Postby TripleJay97 » 15 Jul 2017, 06:40

I still don't think this album receives the praise it deserves.

I'm sure you all know the history of 13, so I won't go into it, but it's just so fascinating to me how everything fell into place so perfectly for this giant moodpiece to come together. It sits comfortable on the shelf of the theory that better products come from artists in pain, when you take into account both Damon's breakup and Graham's alcoholism and social anxieties. What you end up with is a diary of two years worth of suffering, and that's evident in both the music and the lyrics.

Damon sounds fucking exhausted on this album. Even on this record, and not in a bad way. Emotionally, "I'm done with this," exhaustion. Think about him sighing his way through 'Trimm Trabb' or his voice cracking up in 'Bugman'. There are signs of wear and tear everywhere, and it totally fits the narrative In terms of vocal performances, there's no peppy 'Look Inside America's or 'M.O.R.'s to distract from the general downward tone of the album. The closest we get is something like 'B.L.U.R.E.M.I.', and even that seems like more of a genuinely angry stab at the music industry. Not to mention the fact that it's bookended by two of the most foreboding pieces of music I've ever heard.

Lyrically, we know the majority of the album is Damon using Blur as an outlet for his misery. What's so great here is that the lyrics on here aren't as black and white as they are on some break-up albums (not that I'm considering this solely as a break-up album; that would take a lot of credit away from Graham's role). Awareness of the concept adds a lot of depth to these songs; without knowing about Damon and Justine, 'Tender' sounds just like any other love song, but in reality "love's the greatest thing that we have" is so sarcastic and passive-aggressive that it's genuinely funny in a sad way.

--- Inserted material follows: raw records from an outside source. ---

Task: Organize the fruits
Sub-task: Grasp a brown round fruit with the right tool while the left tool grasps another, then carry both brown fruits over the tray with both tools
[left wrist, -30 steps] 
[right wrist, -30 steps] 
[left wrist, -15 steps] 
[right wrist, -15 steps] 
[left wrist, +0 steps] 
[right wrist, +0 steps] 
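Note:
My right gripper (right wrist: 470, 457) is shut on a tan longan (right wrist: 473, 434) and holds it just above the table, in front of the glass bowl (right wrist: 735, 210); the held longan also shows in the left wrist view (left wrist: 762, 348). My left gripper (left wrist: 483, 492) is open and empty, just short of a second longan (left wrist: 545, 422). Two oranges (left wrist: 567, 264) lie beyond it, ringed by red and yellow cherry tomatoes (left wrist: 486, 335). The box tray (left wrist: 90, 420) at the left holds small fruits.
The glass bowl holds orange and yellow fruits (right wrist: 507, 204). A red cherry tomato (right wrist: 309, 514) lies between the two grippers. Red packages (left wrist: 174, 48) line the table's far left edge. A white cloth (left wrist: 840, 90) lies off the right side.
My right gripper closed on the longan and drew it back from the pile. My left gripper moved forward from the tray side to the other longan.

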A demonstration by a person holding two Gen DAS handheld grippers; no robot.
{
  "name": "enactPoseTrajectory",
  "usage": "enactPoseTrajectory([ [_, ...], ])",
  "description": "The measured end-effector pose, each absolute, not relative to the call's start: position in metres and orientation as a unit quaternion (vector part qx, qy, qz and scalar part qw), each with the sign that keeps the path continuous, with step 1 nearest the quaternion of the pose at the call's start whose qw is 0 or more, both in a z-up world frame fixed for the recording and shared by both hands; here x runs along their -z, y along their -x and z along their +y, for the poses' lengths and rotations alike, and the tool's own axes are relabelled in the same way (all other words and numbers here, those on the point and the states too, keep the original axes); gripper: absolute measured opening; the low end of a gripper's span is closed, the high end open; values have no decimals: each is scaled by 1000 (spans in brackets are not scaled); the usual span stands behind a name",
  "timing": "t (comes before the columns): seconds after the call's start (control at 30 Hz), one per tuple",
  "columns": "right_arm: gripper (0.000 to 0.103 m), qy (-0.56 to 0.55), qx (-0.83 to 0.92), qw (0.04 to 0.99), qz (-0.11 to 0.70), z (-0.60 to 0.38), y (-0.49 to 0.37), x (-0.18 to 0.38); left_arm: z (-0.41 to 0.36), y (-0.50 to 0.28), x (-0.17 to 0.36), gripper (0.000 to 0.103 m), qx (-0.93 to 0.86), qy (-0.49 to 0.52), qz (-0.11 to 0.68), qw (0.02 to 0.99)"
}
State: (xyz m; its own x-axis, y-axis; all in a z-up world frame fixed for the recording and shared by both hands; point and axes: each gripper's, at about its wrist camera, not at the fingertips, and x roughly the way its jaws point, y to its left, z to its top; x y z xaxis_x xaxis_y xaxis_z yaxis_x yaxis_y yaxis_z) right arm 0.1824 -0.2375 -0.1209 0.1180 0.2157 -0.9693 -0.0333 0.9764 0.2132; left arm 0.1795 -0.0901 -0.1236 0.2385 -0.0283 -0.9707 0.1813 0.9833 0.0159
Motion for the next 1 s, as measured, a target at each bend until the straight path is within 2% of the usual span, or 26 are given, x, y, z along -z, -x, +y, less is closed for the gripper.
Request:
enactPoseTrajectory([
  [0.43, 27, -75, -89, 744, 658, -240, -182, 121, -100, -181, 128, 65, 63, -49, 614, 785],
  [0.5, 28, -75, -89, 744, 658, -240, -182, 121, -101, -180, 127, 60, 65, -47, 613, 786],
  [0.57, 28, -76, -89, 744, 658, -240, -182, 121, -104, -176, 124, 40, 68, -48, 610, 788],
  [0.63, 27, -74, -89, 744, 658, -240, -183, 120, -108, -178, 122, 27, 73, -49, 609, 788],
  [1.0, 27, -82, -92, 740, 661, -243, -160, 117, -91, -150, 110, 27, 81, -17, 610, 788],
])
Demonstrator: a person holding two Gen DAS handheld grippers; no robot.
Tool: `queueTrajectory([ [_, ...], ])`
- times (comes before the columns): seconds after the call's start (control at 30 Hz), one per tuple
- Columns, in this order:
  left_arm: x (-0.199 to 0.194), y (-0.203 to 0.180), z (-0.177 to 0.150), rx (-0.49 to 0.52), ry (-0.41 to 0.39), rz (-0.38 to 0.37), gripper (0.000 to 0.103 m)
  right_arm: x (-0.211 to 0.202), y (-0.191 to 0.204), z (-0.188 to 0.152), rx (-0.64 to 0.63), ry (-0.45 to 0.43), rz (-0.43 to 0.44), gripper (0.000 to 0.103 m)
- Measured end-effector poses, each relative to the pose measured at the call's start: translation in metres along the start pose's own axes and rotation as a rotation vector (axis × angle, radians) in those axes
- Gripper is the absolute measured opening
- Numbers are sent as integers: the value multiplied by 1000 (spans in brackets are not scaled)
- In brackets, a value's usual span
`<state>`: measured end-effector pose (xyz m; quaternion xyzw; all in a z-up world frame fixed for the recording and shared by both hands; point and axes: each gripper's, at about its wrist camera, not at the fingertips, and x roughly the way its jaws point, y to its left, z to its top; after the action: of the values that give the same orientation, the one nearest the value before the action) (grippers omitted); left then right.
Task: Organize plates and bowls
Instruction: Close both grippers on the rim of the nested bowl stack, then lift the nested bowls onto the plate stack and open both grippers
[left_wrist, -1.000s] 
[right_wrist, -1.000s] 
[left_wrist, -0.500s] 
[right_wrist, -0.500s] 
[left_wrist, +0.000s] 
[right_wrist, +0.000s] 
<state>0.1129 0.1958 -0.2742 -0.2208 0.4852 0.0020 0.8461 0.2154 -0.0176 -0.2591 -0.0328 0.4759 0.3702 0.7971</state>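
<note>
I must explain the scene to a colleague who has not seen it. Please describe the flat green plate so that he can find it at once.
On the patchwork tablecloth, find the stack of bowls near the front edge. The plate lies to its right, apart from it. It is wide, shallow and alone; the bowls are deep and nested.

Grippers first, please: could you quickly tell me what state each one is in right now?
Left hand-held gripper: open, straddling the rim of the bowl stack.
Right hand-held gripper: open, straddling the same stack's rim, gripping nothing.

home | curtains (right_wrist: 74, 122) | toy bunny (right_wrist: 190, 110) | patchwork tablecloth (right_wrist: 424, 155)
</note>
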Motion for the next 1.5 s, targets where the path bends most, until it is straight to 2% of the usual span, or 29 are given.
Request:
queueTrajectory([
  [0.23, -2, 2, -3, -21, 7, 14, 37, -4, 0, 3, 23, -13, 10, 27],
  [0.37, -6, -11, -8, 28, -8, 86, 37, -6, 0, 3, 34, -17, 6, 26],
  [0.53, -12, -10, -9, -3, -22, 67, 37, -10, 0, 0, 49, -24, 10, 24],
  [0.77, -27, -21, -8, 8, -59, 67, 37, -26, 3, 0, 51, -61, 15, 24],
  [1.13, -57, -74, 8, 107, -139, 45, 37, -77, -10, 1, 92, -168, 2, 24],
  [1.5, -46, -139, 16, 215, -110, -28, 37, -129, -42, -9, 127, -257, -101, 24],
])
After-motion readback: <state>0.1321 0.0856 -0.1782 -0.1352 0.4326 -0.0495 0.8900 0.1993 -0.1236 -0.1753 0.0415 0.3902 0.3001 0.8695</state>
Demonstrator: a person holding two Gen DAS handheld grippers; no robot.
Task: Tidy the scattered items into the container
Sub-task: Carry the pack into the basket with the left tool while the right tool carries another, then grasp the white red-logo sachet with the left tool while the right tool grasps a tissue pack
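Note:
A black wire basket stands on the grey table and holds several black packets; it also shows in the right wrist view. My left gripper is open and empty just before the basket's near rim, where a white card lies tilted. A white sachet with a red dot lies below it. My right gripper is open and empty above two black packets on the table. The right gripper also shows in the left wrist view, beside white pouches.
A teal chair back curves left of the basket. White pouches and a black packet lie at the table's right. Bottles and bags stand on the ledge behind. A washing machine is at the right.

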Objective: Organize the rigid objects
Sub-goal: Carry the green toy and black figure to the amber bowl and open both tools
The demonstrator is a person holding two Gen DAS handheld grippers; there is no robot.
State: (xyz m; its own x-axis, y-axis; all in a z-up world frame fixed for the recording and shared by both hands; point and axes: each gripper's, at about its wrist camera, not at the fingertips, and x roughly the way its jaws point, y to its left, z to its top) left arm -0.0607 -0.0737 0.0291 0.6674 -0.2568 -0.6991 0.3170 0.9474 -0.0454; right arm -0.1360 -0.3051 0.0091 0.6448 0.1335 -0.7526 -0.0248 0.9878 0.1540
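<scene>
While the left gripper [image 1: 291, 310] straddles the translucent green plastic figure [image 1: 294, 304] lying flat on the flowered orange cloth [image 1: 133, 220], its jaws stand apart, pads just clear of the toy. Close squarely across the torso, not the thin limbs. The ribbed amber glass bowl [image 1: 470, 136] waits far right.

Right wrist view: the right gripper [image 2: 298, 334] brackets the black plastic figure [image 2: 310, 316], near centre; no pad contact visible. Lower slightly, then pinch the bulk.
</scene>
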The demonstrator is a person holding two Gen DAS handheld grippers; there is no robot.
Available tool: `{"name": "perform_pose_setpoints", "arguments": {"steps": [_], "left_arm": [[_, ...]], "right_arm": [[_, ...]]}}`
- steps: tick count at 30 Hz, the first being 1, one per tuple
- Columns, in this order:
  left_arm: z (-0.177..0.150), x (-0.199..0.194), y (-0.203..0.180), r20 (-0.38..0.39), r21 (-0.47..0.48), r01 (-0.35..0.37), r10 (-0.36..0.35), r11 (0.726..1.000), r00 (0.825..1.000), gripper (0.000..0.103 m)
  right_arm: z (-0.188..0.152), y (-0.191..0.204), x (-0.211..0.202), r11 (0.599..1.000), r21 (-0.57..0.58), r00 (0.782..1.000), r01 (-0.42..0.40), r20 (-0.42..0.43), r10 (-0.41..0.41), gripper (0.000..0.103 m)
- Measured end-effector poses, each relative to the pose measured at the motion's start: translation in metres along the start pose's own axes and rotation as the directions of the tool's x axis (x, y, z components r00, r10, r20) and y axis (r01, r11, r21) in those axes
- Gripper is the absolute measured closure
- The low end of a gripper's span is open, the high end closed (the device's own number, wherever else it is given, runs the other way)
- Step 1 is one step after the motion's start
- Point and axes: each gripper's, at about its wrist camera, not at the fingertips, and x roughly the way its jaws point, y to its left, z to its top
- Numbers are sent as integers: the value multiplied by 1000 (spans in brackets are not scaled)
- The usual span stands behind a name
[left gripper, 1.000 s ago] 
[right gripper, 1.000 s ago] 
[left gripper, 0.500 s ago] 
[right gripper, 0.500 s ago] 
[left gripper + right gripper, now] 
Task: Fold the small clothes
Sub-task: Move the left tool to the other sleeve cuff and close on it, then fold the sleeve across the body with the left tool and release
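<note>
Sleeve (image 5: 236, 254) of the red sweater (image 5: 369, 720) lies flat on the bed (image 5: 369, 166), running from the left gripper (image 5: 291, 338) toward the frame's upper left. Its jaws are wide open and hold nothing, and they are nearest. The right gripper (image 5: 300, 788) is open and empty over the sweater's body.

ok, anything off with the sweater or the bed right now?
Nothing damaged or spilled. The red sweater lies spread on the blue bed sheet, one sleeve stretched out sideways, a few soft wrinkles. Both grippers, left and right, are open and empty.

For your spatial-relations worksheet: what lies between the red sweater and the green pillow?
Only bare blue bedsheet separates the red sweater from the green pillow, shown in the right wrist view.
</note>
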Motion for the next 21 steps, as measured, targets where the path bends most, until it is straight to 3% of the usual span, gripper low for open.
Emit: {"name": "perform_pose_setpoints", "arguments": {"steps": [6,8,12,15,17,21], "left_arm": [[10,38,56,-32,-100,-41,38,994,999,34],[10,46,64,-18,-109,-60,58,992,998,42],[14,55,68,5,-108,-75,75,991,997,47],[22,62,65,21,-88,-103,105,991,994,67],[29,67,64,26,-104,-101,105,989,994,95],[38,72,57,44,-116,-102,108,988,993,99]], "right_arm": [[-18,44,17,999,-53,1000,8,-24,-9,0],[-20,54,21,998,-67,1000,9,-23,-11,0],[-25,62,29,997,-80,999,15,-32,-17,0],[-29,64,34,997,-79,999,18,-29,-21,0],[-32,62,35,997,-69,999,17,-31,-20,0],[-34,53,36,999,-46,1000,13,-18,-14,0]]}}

Graham Coxon is the unsung hero of this album. His guitar playing is less polished, but also more complex and brilliant than it's ever been. The way the album sounds, it basically gives the impression that Graham built it up from the ground himself, a lot of its more atmospheric traits are the result of his pedal-wizardry. 'Bugman' could have easily just been another of the self-titled album's odes to grunge but instead we're treated to intense noise; some of the things he does in the latter minute and a half of that track are beyond my comprehension. He can also be given a large amount of credit for 'Caramel', which is given a dense amount of character by his various syncopated riffs played in the intro to the song and throughout. The 'Battle' Jam that emerged on the Blur 21 box set is great insight into how a lot of the guitar on the album was born.

Graham also shines on this album by continuing to leap his boundaries though. 'Coffee and TV' is Graham's second time stealing the spotlight after 'You're So Great' on the previous album, and as much as I like the latter, 'Coffee' is a much more developed and ambitious track, as well as the lyrics being so much more brilliant. The song is effectively a time capsule of Graham's mind at the time it was recorded, the references to his issues with people are there and his inability to understand their motivations or actions. Staying inside by the telly with the girl he loves is his coping mechanism.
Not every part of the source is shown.